Lei vorrebbe sempre giocare...
«E chi non vorrebbe. Ci alleniamo per quello. Qui siamo tanti vecchietti, ma mi sono accorto che l’esperienza conta. C’è tanta gente che gioca in Serie A da 20 anni».
Questi due gol le hanno risollevato il morale?
«Sicuramente. Ma qui il clima è buono, usiamo ancora le carte che tengo nello zainetto del ritiro. E il segreto è che non si molla mai, si lotta sempre. Sono felice di questa scelta. Inizialmente sognavo un ritorno a Udine (dove giocò tra il 2006 e il 2010 ndr), ma per vari motivi, anche di lista, non è stato possibile. Il Chievo si è fatto avanti ed è stata una bella occasione per rilanciarmi».
Domenica c’è l’Empoli.
«Squadra tosta. Giampaolo, che ho avuto a Cagliari, è molto preparato e finalmente ha avuto fiducia e non l’assillo dei risultati. Sarà una partita più difficile di quelle con le big perché con quelle ti carichi da solo».
Conte ha ragione quando dice che il noi deve prevalere sull’io?
«Quando sei giovane l’io prevale sempre, poi scopri il noi e capisci che puoi aiutare gli altri».
Lei ha sofferto tanto: anni senza giocare, infortuni a catena, e pure la voce della droga...

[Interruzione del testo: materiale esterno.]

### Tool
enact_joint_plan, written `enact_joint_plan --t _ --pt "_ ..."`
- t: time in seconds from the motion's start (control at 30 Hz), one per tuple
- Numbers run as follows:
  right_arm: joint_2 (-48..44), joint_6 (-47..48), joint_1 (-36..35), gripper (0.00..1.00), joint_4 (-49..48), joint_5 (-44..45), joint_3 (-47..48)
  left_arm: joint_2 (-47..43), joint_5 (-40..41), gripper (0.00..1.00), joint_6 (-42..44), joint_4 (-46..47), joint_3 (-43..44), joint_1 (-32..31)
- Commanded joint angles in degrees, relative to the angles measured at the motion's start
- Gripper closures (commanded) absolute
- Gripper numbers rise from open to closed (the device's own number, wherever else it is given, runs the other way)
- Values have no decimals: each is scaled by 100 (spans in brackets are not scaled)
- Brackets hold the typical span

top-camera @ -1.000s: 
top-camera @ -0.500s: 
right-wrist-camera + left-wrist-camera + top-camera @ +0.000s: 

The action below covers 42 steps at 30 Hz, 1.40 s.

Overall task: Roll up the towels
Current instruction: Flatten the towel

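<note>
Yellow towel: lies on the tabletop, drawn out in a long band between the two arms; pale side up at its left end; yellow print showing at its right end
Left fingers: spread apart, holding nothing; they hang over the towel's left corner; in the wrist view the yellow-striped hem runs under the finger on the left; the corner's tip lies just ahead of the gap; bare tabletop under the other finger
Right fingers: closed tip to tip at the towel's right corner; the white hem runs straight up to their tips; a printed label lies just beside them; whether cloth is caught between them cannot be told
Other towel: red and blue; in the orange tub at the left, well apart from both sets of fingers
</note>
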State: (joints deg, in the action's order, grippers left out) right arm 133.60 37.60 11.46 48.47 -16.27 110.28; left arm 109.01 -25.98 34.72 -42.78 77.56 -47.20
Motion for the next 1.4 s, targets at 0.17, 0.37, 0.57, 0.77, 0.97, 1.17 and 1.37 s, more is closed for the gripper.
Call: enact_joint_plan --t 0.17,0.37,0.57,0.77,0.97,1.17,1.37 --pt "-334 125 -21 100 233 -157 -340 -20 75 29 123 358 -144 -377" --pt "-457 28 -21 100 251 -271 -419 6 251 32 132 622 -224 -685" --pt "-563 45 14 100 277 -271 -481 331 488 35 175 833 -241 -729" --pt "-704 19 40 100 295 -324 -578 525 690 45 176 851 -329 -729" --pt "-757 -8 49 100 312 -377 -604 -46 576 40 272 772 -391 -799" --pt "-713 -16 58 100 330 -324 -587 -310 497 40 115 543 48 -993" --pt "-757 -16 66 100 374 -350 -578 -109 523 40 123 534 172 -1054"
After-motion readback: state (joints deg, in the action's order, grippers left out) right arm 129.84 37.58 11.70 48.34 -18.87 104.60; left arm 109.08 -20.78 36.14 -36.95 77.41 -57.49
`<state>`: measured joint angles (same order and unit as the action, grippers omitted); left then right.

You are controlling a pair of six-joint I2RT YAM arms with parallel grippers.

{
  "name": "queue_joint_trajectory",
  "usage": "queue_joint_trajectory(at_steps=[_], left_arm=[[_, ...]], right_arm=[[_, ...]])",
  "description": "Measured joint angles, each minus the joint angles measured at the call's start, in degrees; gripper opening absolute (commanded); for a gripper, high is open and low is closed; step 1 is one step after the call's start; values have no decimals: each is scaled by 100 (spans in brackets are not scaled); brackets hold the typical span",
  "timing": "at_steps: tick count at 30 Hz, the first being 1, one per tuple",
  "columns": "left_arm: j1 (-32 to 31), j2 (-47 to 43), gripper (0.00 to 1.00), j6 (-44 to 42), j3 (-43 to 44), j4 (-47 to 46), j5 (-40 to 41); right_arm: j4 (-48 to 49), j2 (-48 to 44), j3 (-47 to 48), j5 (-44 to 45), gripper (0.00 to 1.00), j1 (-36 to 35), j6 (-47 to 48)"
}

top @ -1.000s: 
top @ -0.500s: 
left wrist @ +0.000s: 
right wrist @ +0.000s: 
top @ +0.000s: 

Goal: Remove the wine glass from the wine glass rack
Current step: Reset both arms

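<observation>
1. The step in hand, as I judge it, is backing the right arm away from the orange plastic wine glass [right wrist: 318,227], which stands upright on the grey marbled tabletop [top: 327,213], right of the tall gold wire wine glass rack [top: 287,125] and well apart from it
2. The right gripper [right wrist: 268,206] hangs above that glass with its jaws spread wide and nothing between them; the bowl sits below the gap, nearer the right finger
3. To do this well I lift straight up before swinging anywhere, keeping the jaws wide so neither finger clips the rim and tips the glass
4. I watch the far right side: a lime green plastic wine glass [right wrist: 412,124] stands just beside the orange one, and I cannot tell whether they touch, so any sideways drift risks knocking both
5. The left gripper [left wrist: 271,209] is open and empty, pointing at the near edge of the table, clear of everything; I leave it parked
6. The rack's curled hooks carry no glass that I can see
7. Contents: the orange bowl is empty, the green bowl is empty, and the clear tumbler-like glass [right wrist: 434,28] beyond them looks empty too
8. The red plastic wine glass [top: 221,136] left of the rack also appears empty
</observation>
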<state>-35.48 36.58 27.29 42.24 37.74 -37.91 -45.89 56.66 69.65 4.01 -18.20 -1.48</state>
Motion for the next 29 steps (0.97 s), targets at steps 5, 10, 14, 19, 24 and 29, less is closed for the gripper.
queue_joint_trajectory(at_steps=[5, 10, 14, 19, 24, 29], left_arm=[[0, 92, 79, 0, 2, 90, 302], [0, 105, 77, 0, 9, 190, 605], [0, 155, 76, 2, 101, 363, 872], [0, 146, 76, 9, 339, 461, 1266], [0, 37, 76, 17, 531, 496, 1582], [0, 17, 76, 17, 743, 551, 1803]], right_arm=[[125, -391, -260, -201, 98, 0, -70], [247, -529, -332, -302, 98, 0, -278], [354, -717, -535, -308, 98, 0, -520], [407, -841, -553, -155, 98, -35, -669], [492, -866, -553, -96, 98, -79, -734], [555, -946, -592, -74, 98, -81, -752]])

«Mi ha fatto male perché ho due figli, Rebecca di 3 anni, e Cristian di uno, che ora sono piccoli, ma crescono. Mia moglie Agnese, con la quale sto da quando ero ragazzino ad Albano Laziale, mi è sempre stata vicina. E mi sono fatto forza col detto di mia nonna: “Muore più gente d’invidia che di infarto”».